How to prevent and cure Iron Chlorosis
By Chris Leinster - June 13, 2018
You may be wondering “What are those trees with the remarkable yellow leaves?” With rare exception, what you are witnessing is not a tree with ornamental yellow leaves, but rather a tree whose leaves ought to be green but is suffering from a nutrient deficiency called iron chlorosis. Iron, the same element that holds up our bridges and skyscrapers, is a major building block of chlorophyll at the cellular level. Chlorophyll is responsible for photosynthesis, the process that converts sunlight into sugars and other nutrients.
Iron gives leaves their vibrant green color. Iron is abundant in our soils but often in a form chemically unavailable for plant uptake. When plants are unable to extract iron from the soil, they can’t manufacture chlorophyll. Without chlorophyll, the plants can’t produce the food they need to survive. The leaves turn yellow, weakening the plant until eventually it dies.

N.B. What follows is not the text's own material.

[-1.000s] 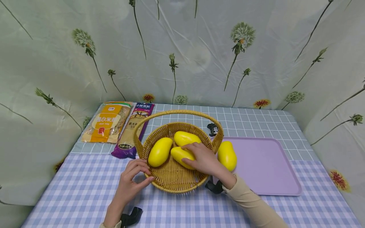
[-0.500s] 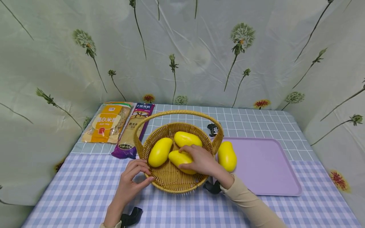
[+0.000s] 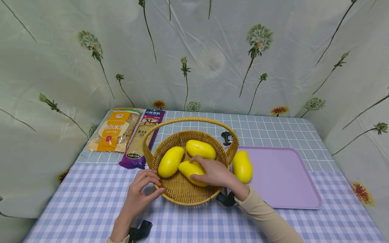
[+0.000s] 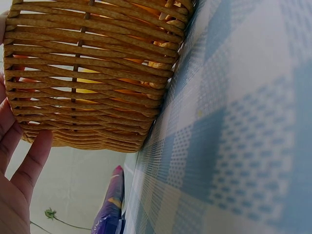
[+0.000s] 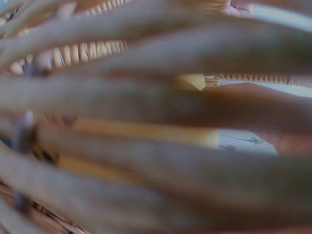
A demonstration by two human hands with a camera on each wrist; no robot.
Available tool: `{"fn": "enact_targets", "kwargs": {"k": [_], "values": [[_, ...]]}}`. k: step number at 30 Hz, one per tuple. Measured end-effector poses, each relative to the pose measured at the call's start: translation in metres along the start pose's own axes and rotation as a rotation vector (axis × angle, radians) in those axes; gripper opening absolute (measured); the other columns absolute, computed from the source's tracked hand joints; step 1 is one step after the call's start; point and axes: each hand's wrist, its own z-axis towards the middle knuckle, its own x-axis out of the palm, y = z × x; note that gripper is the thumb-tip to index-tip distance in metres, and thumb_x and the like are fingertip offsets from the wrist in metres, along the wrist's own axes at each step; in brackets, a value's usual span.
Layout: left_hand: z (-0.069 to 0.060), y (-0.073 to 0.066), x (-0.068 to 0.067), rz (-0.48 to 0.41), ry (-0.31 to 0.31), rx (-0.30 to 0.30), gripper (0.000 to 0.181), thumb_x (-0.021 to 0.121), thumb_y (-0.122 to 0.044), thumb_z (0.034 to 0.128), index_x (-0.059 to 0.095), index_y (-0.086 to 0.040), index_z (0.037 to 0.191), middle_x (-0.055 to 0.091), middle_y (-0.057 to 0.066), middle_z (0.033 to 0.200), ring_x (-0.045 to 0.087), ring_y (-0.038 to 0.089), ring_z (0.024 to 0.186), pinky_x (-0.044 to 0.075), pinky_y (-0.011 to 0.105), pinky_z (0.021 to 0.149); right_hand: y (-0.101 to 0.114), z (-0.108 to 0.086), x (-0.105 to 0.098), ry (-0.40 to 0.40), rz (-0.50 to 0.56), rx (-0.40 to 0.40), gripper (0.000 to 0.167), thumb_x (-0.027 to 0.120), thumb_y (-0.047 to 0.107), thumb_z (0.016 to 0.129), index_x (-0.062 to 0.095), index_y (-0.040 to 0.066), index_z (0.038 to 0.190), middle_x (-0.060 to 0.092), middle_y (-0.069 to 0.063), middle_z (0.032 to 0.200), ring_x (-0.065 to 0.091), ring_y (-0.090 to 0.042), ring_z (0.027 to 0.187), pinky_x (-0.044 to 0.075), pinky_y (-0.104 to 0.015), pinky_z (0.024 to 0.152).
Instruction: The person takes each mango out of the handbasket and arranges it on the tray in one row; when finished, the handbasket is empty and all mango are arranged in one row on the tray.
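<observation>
The basket (image 3: 185, 194) is round, of tan woven wicker with gaps between strands, a corded rim and an arched handle. Inside are three smooth, glossy yellow mangoes, plump and elongated: a left-hand one (image 3: 171, 162), a far one (image 3: 200, 149) and a near one (image 3: 188, 169). A fourth mango (image 3: 242, 166) lies on the flat lilac tray (image 3: 285, 179), at its left end. The right hand (image 3: 214, 172) reaches over the basket's right rim, palm down, fingers and thumb curved, gripping the near mango, which sits beneath its fingers; whether it bears on the wicker floor cannot be told. The left hand (image 3: 139, 192) holds the basket's near-left rim, fingers bent, thumb extended.
</observation>
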Motion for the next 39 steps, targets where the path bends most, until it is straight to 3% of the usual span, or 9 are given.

Treatment: The old adage “an ounce of prevention is worth a pound of cure” is appropriate here. It can be difficult and expensive to try to resuscitate a severely afflicted tree, but it is relatively easy to prevent the condition from occurring. There are many commercially available iron-based fertilizers with beneficial micronutrients such as manganese, copper, zinc, and boron, which can also lead to chlorosis if deficient in the soil. If you are using regular iron-based lawn treatments in the spring time you are probably giving your trees the iron they need as well. See our blog on spring lawn fertilization for more information. Please note iron will stain concrete and masonry so sweep or otherwise remove all iron fertilizer from hardscape surfaces immediately after application!

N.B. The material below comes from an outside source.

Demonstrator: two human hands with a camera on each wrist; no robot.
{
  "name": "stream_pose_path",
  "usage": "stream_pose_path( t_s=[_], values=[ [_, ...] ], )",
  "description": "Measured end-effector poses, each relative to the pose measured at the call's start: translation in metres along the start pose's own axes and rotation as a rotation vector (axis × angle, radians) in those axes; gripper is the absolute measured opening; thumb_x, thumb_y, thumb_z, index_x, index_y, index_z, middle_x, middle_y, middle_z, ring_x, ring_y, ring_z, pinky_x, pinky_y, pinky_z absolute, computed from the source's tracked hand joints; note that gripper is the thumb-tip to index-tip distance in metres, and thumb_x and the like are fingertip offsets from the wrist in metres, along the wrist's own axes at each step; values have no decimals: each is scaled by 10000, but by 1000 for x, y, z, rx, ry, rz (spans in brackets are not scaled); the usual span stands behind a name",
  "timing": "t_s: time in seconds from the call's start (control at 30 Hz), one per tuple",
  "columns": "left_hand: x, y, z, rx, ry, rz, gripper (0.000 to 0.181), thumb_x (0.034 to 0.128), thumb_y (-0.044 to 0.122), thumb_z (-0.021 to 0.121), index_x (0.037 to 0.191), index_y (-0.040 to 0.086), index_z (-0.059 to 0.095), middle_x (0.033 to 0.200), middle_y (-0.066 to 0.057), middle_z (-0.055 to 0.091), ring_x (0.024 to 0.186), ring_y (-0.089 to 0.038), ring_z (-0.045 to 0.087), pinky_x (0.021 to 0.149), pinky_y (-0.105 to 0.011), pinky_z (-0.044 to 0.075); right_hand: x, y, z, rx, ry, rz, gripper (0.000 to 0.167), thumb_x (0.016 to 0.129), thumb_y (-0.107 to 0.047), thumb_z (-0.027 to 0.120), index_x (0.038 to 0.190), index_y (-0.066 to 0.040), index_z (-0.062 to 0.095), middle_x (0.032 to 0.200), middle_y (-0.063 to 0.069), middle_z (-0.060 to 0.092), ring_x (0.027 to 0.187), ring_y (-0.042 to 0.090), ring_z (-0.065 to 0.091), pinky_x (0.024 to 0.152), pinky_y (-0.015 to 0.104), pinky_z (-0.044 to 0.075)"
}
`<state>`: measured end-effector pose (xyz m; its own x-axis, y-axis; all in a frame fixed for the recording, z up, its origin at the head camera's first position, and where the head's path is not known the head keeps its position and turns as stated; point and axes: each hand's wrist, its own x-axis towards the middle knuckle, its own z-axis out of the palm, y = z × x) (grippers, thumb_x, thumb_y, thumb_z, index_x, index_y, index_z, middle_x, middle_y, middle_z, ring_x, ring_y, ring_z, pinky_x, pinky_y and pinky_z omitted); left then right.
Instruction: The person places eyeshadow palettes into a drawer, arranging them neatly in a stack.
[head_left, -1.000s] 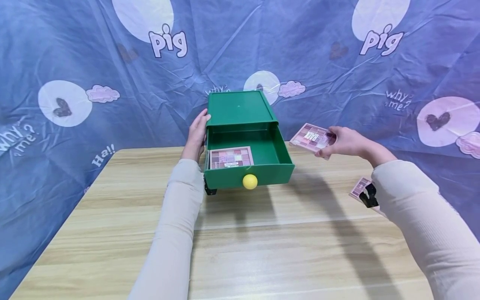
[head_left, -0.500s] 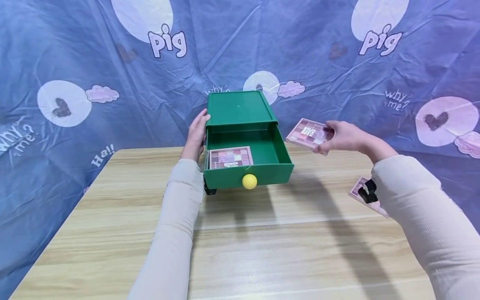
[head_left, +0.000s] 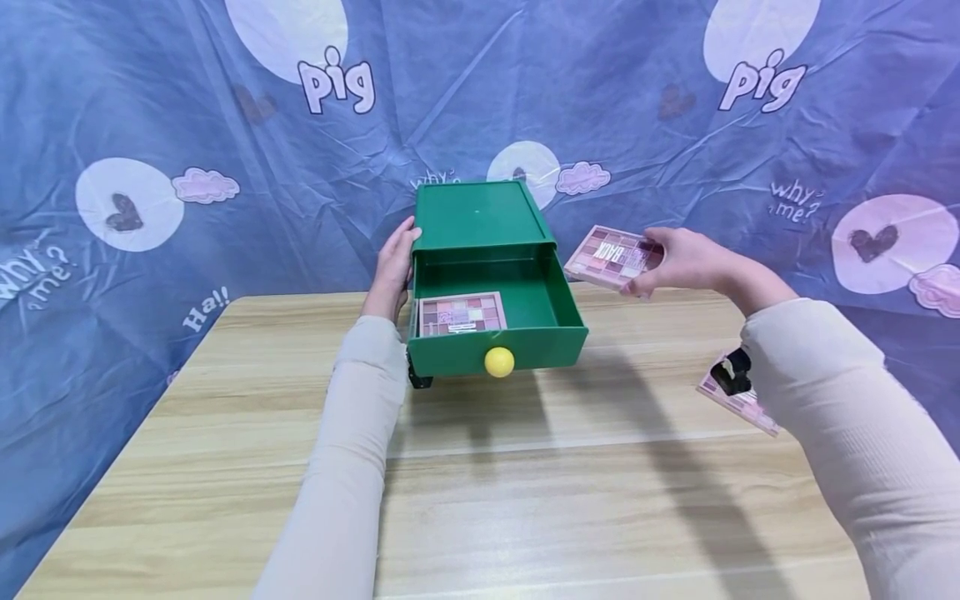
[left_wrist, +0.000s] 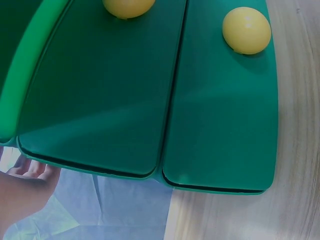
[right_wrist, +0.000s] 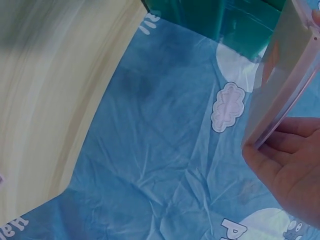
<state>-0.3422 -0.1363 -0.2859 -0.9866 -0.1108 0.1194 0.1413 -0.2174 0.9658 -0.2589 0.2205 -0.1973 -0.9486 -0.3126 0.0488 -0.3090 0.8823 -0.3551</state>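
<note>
The left hand (head_left: pixel 392 265) rests, fingers fairly straight, against the left side of the green drawer cabinet (head_left: pixel 480 218). I see one eyeshadow palette (head_left: pixel 461 314) in the cabinet's pulled-out drawer (head_left: pixel 442 357), a second palette (head_left: pixel 609 253) just right of the cabinet, held up, pinched by the right hand (head_left: pixel 688 260), and a third palette (head_left: pixel 742 407) farther right on the table (head_left: pixel 585 508).

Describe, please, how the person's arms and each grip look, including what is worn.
The left sleeve and the right sleeve are long, off-white and cuffed; the right one shows fine ribbing. The left grip and the right grip are ungloved human hands. A small black fitting shows beside the right cuff and a black part near the left cuff. No cables show.
</note>
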Motion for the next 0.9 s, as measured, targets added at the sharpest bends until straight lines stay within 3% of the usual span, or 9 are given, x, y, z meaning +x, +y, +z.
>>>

If you notice yellowing of leaves, particularly on Maple and Oak, liquid iron foliar sprays should be immediately applied for a swift but temporary therapy. For mature or severely distressed trees consult an arborist for more aggressive treatment. For wide spread or persistent symptoms you may want to look into Sulphur-based fertilizers to lower your soil’s pH level, which can temper our alkaline soil and potentially release iron for the trees.

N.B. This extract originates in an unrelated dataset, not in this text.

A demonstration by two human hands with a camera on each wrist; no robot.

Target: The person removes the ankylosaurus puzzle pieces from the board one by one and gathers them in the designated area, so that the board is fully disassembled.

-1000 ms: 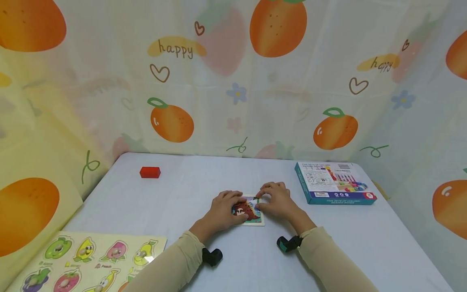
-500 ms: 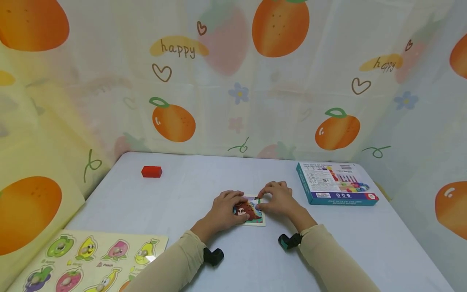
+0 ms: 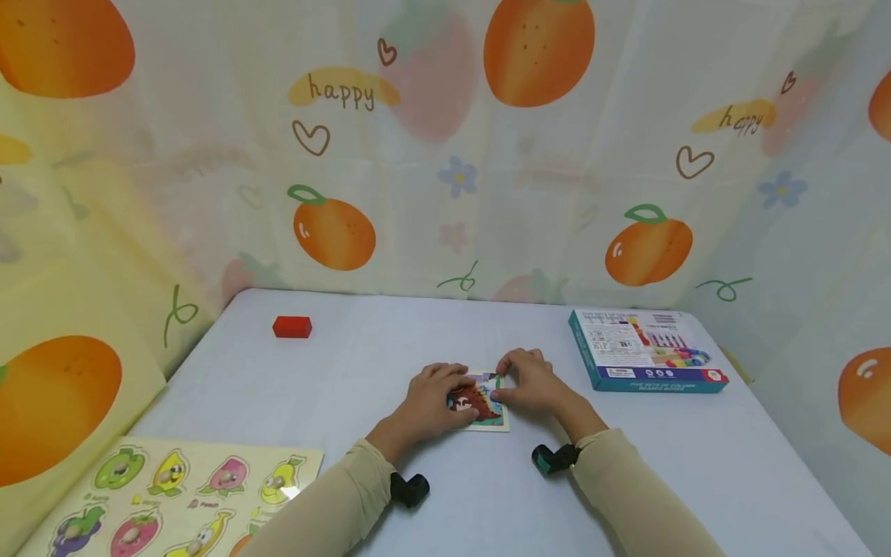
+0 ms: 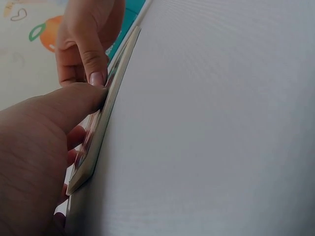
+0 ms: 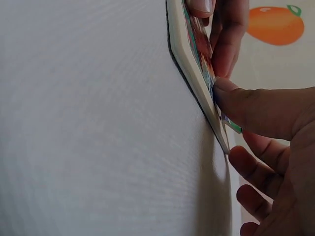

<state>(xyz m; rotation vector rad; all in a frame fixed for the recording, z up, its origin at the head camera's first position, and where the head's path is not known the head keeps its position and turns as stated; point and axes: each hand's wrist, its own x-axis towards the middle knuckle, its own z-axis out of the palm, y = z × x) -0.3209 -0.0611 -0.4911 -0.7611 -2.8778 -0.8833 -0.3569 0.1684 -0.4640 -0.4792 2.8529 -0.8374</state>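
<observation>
In the head view, the desk [image 3: 376, 348] gives free way between the red block [image 3: 292, 327] at middle left and the left hand [image 3: 430, 402] at centre. Between the right hand [image 3: 534, 388] and the box [image 3: 647, 352] at right, the gap is narrower. The fruit board [image 3: 256, 462] occupies the lower left, and the curtain [image 3: 418, 170] closes the way behind.

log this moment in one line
left hand: holds puzzle; right hand: pinches tilted piece at puzzle edge; red block: far left; box: far right
</observation>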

One of the most exciting recent advances in agricultural science is the introduction of live cultures of beneficial bacteria and fungi into our soil for the benefit of agricultural crops and landscape plants. While more research is needed, these microbes consume complex molecules and may be able to release iron and other micronutrients in simpler forms, making them chemically available to the plants. These products are now becoming commercially available and I would encourage you to seek them out at your local garden center or nursery and incorporate them into your gardening practices.
As you look around the next time you drive out to the airport you’ll get a good sense for what kind of trees like to live here, meaning virtually none. This is due in part to our alkaline soils binding up iron and other micronutrients, making them unavailable for our trees’ nutrition. With a little observation and fertilization, your favorite trees from similar climates around the world can be enjoyed all along Colorado’s Front Range for generations to come.